__EXERCISE PROMPT__. Would you return the lines between the one holding "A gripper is" and the one holding "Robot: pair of", inclusive, and only those, exactly as they stand in the listing below?

--------------------

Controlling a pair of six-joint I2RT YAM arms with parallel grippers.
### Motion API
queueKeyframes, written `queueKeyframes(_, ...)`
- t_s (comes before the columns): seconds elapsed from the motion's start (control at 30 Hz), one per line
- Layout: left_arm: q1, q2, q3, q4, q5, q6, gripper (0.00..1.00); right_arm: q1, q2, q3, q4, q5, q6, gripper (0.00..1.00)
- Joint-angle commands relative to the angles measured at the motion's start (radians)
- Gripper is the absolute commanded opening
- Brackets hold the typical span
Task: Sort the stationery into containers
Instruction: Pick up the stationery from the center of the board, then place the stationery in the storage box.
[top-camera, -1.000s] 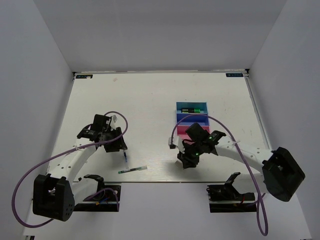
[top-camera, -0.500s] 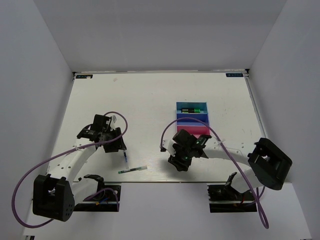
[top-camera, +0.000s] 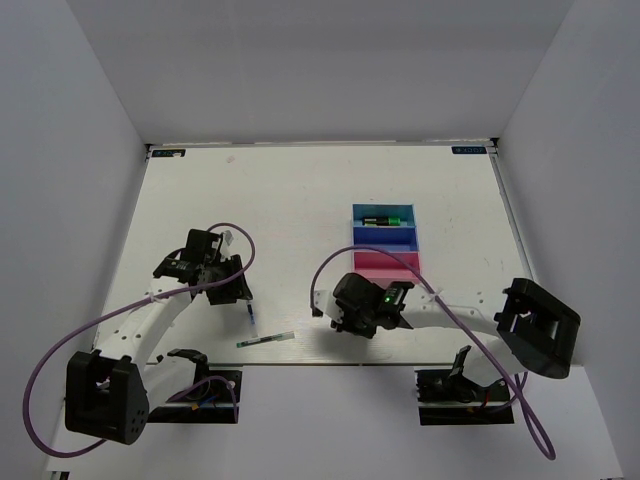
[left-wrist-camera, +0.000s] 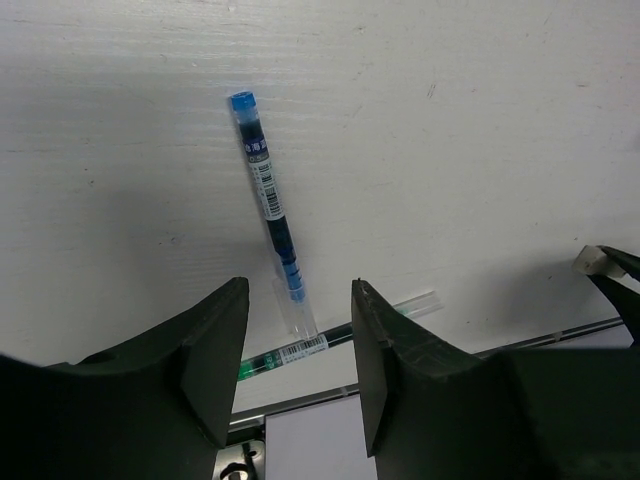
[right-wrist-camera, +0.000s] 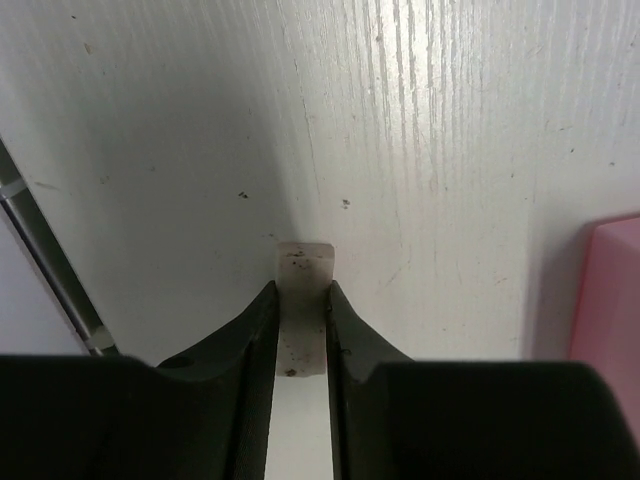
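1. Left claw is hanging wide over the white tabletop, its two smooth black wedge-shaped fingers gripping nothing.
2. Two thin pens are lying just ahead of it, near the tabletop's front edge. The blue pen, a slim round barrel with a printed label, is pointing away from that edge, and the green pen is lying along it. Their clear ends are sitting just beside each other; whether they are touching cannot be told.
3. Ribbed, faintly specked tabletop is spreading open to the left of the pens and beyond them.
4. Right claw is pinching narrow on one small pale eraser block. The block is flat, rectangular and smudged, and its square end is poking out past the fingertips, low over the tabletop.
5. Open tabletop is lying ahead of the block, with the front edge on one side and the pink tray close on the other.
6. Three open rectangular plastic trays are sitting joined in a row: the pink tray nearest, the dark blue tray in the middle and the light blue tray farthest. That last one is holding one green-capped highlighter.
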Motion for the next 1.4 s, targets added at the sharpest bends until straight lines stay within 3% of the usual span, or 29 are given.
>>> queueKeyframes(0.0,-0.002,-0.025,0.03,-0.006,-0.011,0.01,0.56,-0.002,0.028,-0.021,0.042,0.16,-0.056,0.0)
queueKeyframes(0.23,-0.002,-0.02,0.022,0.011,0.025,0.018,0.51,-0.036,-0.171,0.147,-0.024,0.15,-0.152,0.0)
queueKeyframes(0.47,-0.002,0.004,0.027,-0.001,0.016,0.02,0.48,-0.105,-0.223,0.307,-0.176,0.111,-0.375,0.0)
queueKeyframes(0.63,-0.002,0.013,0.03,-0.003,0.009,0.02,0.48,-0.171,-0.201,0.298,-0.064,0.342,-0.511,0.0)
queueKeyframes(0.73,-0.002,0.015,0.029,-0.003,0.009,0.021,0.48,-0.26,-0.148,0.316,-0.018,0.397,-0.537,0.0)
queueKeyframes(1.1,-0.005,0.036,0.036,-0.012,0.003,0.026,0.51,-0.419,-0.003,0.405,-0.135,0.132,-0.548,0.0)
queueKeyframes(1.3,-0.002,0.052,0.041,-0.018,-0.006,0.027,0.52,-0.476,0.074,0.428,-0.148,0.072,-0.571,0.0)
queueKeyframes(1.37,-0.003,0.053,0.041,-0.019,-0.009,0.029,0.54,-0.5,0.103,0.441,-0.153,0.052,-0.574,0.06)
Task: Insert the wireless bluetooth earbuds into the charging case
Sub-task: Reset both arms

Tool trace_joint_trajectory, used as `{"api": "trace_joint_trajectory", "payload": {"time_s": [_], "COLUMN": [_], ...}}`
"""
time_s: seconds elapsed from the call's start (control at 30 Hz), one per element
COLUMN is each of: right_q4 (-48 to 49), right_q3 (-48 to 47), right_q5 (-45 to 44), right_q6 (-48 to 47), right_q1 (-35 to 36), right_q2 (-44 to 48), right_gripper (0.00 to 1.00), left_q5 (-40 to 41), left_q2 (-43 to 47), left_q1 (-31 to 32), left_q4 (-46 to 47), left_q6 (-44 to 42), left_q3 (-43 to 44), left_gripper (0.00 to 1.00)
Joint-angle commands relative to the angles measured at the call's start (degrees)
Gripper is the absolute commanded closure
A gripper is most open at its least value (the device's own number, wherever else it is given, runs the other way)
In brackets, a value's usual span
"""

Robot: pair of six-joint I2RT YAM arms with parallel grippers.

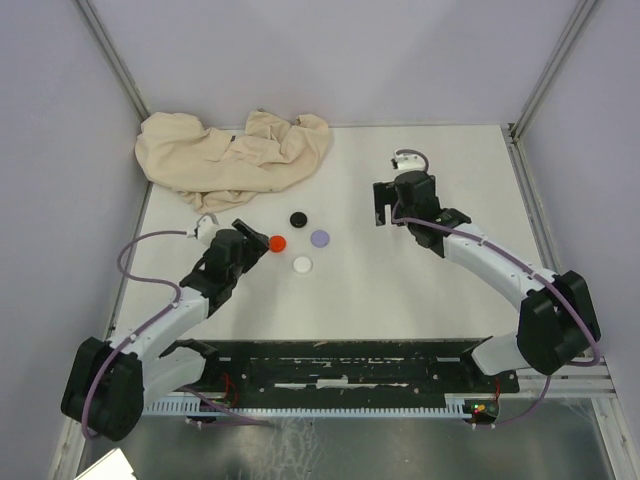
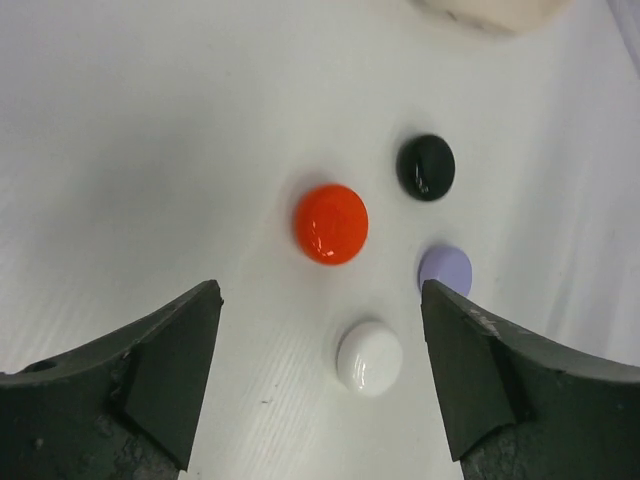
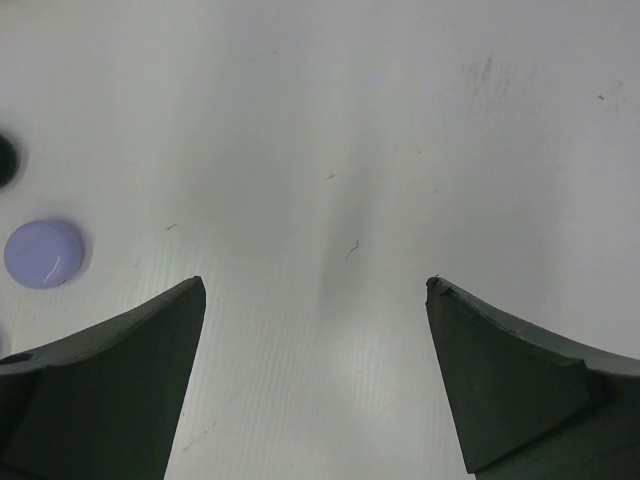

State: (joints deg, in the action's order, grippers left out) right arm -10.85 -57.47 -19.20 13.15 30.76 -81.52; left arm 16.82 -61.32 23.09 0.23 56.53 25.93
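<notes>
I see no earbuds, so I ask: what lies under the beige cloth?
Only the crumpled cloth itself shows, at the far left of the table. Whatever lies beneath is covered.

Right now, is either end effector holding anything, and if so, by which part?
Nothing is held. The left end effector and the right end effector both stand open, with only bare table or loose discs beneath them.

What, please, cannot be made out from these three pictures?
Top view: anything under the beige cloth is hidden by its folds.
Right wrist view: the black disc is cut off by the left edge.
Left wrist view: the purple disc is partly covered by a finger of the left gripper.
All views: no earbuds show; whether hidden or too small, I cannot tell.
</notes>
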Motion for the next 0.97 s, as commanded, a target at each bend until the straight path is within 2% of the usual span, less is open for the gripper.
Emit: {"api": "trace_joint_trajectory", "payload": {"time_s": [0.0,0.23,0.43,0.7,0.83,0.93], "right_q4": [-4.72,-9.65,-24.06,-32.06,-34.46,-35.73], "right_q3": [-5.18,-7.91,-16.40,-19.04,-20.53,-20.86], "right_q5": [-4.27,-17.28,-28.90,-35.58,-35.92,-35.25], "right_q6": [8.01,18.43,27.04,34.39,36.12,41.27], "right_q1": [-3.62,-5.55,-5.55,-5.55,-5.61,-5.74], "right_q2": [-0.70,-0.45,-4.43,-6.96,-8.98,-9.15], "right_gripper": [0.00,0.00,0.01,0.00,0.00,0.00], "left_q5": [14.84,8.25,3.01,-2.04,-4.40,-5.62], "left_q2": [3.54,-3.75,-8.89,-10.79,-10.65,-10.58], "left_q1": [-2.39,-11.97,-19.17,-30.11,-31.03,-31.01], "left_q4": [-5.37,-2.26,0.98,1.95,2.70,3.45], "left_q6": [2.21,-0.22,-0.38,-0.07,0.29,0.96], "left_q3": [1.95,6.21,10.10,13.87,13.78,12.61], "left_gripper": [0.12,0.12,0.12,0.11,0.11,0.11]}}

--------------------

__EXERCISE ANSWER__.
A gripper is most open at its least value (the device's own number, wherever else it is given, runs the other way)
In brackets, a value's usual span
"""

Robot: pair of six-joint I2RT YAM arms with parallel grippers.

What the exercise asked for is now done.